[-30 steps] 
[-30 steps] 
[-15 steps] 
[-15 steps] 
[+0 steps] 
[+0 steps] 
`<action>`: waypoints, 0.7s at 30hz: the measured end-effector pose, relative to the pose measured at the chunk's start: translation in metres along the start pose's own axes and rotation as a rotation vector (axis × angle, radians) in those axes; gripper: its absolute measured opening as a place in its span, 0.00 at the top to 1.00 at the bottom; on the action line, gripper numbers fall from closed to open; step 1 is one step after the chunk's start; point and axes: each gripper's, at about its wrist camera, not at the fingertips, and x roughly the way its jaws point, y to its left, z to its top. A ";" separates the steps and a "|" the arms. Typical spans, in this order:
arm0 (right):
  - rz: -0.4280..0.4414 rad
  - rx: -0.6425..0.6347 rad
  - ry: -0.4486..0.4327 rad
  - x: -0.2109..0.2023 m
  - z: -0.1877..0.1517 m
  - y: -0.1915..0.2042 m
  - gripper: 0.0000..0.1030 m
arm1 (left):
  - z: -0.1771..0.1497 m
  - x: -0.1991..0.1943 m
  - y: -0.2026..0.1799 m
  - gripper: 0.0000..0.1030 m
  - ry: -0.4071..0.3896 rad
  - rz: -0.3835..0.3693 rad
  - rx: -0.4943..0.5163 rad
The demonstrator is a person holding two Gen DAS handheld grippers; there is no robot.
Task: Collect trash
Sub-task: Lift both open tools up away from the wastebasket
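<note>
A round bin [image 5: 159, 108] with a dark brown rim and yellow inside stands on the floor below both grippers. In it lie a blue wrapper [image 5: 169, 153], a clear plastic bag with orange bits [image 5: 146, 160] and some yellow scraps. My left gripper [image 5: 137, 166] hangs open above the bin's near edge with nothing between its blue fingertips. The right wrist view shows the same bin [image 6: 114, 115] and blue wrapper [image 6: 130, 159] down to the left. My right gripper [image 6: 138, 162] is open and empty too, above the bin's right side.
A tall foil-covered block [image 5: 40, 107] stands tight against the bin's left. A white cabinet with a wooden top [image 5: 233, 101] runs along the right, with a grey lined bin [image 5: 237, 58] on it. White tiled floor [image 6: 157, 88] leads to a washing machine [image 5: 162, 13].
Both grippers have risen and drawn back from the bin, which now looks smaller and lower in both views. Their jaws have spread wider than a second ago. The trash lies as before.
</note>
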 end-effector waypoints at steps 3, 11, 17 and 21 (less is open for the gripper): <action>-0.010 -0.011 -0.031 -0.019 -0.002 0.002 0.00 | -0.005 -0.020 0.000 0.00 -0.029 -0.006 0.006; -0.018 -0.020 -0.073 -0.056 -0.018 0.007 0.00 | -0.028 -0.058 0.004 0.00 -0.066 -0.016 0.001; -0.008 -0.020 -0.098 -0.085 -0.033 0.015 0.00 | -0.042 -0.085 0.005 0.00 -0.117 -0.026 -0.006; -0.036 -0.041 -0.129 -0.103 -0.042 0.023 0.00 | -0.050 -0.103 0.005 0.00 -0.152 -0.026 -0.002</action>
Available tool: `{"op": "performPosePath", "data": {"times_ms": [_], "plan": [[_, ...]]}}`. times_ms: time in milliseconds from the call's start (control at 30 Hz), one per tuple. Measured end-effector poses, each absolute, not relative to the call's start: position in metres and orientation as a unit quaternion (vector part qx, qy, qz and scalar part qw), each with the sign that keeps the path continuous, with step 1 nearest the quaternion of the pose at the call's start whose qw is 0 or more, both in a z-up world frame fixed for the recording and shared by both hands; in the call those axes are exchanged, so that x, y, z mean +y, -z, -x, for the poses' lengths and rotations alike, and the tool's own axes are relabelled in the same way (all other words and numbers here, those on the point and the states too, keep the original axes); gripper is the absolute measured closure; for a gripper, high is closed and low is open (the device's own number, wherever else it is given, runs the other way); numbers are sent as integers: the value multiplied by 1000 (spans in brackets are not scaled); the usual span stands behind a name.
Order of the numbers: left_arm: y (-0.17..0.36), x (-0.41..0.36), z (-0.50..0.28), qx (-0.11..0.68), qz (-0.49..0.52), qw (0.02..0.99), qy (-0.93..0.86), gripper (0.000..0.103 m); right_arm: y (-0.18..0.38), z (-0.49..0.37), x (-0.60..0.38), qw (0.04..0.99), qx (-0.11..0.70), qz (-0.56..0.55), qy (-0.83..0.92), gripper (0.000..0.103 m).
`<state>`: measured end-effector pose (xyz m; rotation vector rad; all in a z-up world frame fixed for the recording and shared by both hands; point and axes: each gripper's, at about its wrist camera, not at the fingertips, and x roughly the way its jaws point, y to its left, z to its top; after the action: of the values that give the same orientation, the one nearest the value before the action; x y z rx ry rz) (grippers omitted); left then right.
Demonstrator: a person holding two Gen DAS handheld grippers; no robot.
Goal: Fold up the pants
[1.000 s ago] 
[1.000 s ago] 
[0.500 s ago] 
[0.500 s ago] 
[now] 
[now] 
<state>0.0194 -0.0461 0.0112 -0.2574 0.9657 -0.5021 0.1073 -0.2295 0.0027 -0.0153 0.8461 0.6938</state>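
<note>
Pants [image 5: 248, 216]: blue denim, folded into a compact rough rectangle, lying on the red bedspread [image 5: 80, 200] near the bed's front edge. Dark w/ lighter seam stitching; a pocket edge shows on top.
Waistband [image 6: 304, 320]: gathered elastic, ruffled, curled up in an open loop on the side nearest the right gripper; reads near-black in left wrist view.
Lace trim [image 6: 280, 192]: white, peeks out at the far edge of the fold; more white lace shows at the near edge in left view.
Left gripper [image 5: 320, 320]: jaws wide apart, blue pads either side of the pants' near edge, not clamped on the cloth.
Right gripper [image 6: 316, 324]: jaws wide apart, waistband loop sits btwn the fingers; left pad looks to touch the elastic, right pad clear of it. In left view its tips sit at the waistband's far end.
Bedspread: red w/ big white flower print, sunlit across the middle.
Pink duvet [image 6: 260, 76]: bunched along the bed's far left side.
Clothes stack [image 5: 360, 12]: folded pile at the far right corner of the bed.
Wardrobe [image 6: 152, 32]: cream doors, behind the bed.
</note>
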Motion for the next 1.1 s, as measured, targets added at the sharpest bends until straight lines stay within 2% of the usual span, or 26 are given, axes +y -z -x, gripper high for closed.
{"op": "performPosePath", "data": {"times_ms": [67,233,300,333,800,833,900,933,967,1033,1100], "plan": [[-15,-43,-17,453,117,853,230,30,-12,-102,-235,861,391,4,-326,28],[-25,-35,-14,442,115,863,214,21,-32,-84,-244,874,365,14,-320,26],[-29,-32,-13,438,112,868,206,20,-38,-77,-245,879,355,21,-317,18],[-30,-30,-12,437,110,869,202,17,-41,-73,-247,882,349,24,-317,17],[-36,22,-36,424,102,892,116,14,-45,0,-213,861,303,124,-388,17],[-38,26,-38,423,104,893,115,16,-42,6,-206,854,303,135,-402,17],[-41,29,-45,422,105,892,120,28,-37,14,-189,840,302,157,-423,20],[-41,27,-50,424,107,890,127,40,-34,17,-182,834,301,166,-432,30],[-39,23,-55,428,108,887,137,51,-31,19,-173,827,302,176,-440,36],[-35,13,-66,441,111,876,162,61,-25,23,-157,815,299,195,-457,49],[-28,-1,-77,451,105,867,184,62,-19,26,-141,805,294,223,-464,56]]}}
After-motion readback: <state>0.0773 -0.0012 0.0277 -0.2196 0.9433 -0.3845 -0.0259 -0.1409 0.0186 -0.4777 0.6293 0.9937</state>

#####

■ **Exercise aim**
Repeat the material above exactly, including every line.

■ **Written response**
[-30 steps] 
[-30 steps] 
[-15 steps] 
[-15 steps] 
[+0 steps] 
[+0 steps] 
`<action>`: waypoints, 0.7s at 30hz: the measured end-effector pose, relative to the pose measured at the chunk's start: translation in metres along the start pose's own axes and rotation as a rotation vector (axis × angle, radians) in those axes; gripper: its absolute measured opening as a place in its span, 0.00 at the top to 1.00 at the bottom; on the action line, gripper numbers fall from closed to open; step 1 is one step after the chunk's start; point and axes: each gripper's, at about its wrist camera, not at the fingertips, and x roughly the way its jaws point, y to its left, z to its top. A ";" separates the steps and a "|" the arms. Typical spans, in this order:
arm0 (right):
  - rz: -0.4280..0.4414 rad
  - rx: -0.6425..0.6347 rad
  - ry: -0.4486..0.4327 rad
  - x: -0.2109..0.2023 m
  - z: -0.1877..0.1517 m
  - y: -0.1915..0.2042 m
  - gripper: 0.0000..0.1030 m
arm1 (left):
  - z: -0.1771..0.1497 m
  - x: -0.1991..0.1943 m
  - y: -0.2026..0.1799 m
  - gripper: 0.0000..0.1030 m
  - ry: -0.4071..0.3896 rad
  - rz: -0.3835..0.3693 rad
  - rx: -0.4943..0.5163 rad
The demonstrator is a person holding two Gen DAS handheld grippers; there is no robot.
Task: Collect trash
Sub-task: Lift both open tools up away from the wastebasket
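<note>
A round bin [image 5: 159, 108] with a dark brown rim and yellow inside stands on the floor below both grippers. In it lie a blue wrapper [image 5: 169, 153], a clear plastic bag with orange bits [image 5: 146, 160] and some yellow scraps. My left gripper [image 5: 137, 166] hangs open above the bin's near edge with nothing between its blue fingertips. The right wrist view shows the same bin [image 6: 114, 115] and blue wrapper [image 6: 130, 159] down to the left. My right gripper [image 6: 138, 162] is open and empty too, above the bin's right side.
A tall foil-covered block [image 5: 40, 107] stands tight against the bin's left. A white cabinet with a wooden top [image 5: 233, 101] runs along the right, with a grey lined bin [image 5: 237, 58] on it. White tiled floor [image 6: 157, 88] leads to a washing machine [image 5: 162, 13].
Both grippers have risen and drawn back from the bin, which now looks smaller and lower in both views. Their jaws have spread wider than a second ago. The trash lies as before.
</note>
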 end-effector waypoints at steps 3, 11, 17 and 21 (less is open for the gripper): <action>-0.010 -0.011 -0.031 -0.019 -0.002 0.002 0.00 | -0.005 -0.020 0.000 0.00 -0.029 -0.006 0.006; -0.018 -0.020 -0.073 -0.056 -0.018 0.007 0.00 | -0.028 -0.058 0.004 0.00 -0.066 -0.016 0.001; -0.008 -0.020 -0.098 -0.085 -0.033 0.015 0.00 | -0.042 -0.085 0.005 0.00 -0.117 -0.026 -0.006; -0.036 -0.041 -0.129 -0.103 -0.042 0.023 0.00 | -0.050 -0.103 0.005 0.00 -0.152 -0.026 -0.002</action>
Available tool: `{"op": "performPosePath", "data": {"times_ms": [_], "plan": [[_, ...]]}}`. times_ms: time in milliseconds from the call's start (control at 30 Hz), one per tuple. Measured end-effector poses, each absolute, not relative to the call's start: position in metres and orientation as a unit quaternion (vector part qx, qy, qz and scalar part qw), each with the sign that keeps the path continuous, with step 1 nearest the quaternion of the pose at the call's start whose qw is 0 or more, both in a z-up world frame fixed for the recording and shared by both hands; in the call those axes are exchanged, so that x, y, z mean +y, -z, -x, for the poses' lengths and rotations alike, and the tool's own axes are relabelled in the same way (all other words and numbers here, those on the point and the states too, keep the original axes); gripper is the absolute measured closure; for a gripper, high is closed and low is open (the device's own number, wherever else it is given, runs the other way); numbers are sent as integers: the value multiplied by 1000 (spans in brackets are not scaled); the usual span stands behind a name.
Order of the numbers: left_arm: y (-0.17..0.36), x (-0.41..0.36), z (-0.50..0.28), qx (-0.11..0.68), qz (-0.49..0.52), qw (0.02..0.99), qy (-0.93..0.86), gripper (0.000..0.103 m); right_arm: y (-0.18..0.38), z (-0.49..0.37), x (-0.60..0.38), qw (0.04..0.99), qx (-0.11..0.70), qz (-0.56..0.55), qy (-0.83..0.92), gripper (0.000..0.103 m).
`<state>`: measured end-effector pose (xyz m; rotation vector rad; all in a z-up world frame fixed for the recording and shared by both hands; point and axes: each gripper's, at about its wrist camera, not at the fingertips, and x roughly the way its jaws point, y to its left, z to its top; after the action: of the values that give the same orientation, the one nearest the value before the action; x y z rx ry rz) (grippers omitted); left then right.
Demonstrator: a person holding two Gen DAS handheld grippers; no robot.
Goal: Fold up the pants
[1.000 s ago] 
[1.000 s ago] 
[0.500 s ago] 
[0.500 s ago] 
[now] 
[now] 
<state>0.0194 -0.0461 0.0112 -0.2574 0.9657 -0.5021 0.1073 -0.2295 0.0027 -0.0153 0.8461 0.6938</state>
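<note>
Pants [image 5: 248, 216]: blue denim, folded into a compact rough rectangle, lying on the red bedspread [image 5: 80, 200] near the bed's front edge. Dark w/ lighter seam stitching; a pocket edge shows on top.
Waistband [image 6: 304, 320]: gathered elastic, ruffled, curled up in an open loop on the side nearest the right gripper; reads near-black in left wrist view.
Lace trim [image 6: 280, 192]: white, peeks out at the far edge of the fold; more white lace shows at the near edge in left view.
Left gripper [image 5: 320, 320]: jaws wide apart, blue pads either side of the pants' near edge, not clamped on the cloth.
Right gripper [image 6: 316, 324]: jaws wide apart, waistband loop sits btwn the fingers; left pad looks to touch the elastic, right pad clear of it. In left view its tips sit at the waistband's far end.
Bedspread: red w/ big white flower print, sunlit across the middle.
Pink duvet [image 6: 260, 76]: bunched along the bed's far left side.
Clothes stack [image 5: 360, 12]: folded pile at the far right corner of the bed.
Wardrobe [image 6: 152, 32]: cream doors, behind the bed.
</note>
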Motion for the next 1.1 s, as measured, targets added at the sharpest bends until straight lines stay within 2% of the usual span, or 26 are given, axes +y -z -x, gripper high for closed.
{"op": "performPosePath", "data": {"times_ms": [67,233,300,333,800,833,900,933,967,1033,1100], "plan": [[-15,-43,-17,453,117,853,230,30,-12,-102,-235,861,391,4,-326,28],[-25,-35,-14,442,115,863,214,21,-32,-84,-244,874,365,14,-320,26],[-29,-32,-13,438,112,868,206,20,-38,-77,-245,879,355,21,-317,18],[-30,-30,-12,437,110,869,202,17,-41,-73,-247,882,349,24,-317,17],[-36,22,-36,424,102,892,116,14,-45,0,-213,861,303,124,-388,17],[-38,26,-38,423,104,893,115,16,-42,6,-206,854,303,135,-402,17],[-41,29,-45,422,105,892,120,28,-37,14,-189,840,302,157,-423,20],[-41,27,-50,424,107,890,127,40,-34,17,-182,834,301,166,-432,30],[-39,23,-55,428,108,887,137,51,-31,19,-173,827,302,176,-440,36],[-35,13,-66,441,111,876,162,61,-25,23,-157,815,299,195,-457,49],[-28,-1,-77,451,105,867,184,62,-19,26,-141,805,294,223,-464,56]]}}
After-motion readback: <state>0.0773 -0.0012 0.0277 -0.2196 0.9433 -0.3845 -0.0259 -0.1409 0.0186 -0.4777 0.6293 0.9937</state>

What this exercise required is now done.